• **GIVEN DATA**
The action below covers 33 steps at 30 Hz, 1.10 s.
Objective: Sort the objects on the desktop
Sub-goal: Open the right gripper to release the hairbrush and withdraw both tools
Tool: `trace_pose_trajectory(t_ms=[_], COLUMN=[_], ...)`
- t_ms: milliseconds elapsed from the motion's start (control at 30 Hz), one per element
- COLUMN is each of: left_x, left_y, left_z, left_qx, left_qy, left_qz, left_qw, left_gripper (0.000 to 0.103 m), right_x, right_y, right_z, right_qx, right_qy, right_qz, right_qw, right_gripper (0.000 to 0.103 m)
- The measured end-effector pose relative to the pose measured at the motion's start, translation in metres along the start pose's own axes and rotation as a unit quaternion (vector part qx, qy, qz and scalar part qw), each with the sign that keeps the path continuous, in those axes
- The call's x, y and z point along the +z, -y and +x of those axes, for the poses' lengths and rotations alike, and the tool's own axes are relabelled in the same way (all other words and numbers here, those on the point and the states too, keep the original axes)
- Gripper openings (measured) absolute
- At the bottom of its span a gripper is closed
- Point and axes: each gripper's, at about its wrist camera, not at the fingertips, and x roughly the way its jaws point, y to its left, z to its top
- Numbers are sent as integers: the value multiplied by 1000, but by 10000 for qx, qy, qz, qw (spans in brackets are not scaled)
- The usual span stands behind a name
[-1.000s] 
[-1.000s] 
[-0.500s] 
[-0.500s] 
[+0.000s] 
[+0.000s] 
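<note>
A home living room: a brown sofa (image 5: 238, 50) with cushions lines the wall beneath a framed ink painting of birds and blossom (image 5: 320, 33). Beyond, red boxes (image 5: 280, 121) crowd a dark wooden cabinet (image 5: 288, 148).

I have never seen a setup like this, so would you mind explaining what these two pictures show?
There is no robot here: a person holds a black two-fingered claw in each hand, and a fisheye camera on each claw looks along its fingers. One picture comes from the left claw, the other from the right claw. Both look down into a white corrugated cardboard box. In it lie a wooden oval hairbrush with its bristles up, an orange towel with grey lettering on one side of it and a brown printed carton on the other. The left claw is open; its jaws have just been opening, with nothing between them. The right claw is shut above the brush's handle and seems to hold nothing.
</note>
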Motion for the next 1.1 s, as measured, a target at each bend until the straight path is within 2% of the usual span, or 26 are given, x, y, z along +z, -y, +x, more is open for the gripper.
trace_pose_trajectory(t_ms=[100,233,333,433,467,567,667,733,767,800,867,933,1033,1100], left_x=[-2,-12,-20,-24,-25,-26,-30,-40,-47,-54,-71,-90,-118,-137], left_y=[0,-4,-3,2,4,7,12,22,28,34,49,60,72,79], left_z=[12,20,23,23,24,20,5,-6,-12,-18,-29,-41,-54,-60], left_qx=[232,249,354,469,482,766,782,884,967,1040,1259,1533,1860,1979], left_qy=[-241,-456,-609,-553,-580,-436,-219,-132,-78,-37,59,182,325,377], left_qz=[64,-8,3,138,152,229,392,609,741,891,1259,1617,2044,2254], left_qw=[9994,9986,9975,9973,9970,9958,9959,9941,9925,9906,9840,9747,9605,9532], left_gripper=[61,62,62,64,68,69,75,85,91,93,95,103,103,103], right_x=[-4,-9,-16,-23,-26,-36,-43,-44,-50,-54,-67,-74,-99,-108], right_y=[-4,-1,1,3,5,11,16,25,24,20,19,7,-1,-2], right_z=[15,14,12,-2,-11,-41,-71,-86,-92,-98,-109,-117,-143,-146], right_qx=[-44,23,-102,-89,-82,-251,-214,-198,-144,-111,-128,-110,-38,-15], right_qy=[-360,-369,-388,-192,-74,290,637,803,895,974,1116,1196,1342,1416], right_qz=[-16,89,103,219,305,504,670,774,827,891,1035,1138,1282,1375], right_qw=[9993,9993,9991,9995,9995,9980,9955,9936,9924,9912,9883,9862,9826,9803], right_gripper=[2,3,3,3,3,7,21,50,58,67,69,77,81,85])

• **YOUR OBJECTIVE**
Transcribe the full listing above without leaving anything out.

• **OUTPUT**
The action below covers 33 steps at 30 Hz, 1.10 s.
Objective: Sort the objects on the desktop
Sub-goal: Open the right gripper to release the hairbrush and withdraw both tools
Tool: `trace_pose_trajectory(t_ms=[_], COLUMN=[_], ...)`
- t_ms: milliseconds elapsed from the motion's start (control at 30 Hz), one per element
- COLUMN is each of: left_x, left_y, left_z, left_qx, left_qy, left_qz, left_qw, left_gripper (0.000 to 0.103 m), right_x, right_y, right_z, right_qx, right_qy, right_qz, right_qw, right_gripper (0.000 to 0.103 m)
- The measured end-effector pose relative to the pose measured at the motion's start, translation in metres along the start pose's own axes and rotation as a unit quaternion (vector part qx, qy, qz and scalar part qw), each with the sign that keeps the path continuous, in those axes
- The call's x, y and z point along the +z, -y and +x of those axes, for the poses' lengths and rotations alike, and the tool's own axes are relabelled in the same way (all other words and numbers here, those on the point and the states too, keep the original axes)
- Gripper openings (measured) absolute
- At the bottom of its span a gripper is closed
- Point and axes: each gripper's, at about its wrist camera, not at the fingertips, and x roughly the way its jaws point, y to its left, z to its top
- Numbers are sent as integers: the value multiplied by 1000, but by 10000 for qx, qy, qz, qw (spans in brackets are not scaled)
- The usual span stands behind a name
[-1.000s] 
[-1.000s] 
[-0.500s] 
[-0.500s] 
[+0.000s] 
[+0.000s] 
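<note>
A home living room: a brown sofa (image 5: 238, 50) with cushions lines the wall beneath a framed ink painting of birds and blossom (image 5: 320, 33). Beyond, red boxes (image 5: 280, 121) crowd a dark wooden cabinet (image 5: 288, 148).

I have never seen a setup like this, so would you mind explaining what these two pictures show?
There is no robot here: a person holds a black two-fingered claw in each hand, and a fisheye camera on each claw looks along its fingers. One picture comes from the left claw, the other from the right claw. Both look down into a white corrugated cardboard box. In it lie a wooden oval hairbrush with its bristles up, an orange towel with grey lettering on one side of it and a brown printed carton on the other. The left claw is open; its jaws have just been opening, with nothing between them. The right claw is shut above the brush's handle and seems to hold nothing.
</note>
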Motion for the next 1.1 s, as measured, a target at each bend until the straight path is within 2% of the usual span, or 26 are given, x, y, z along +z, -y, +x, more is open for the gripper.
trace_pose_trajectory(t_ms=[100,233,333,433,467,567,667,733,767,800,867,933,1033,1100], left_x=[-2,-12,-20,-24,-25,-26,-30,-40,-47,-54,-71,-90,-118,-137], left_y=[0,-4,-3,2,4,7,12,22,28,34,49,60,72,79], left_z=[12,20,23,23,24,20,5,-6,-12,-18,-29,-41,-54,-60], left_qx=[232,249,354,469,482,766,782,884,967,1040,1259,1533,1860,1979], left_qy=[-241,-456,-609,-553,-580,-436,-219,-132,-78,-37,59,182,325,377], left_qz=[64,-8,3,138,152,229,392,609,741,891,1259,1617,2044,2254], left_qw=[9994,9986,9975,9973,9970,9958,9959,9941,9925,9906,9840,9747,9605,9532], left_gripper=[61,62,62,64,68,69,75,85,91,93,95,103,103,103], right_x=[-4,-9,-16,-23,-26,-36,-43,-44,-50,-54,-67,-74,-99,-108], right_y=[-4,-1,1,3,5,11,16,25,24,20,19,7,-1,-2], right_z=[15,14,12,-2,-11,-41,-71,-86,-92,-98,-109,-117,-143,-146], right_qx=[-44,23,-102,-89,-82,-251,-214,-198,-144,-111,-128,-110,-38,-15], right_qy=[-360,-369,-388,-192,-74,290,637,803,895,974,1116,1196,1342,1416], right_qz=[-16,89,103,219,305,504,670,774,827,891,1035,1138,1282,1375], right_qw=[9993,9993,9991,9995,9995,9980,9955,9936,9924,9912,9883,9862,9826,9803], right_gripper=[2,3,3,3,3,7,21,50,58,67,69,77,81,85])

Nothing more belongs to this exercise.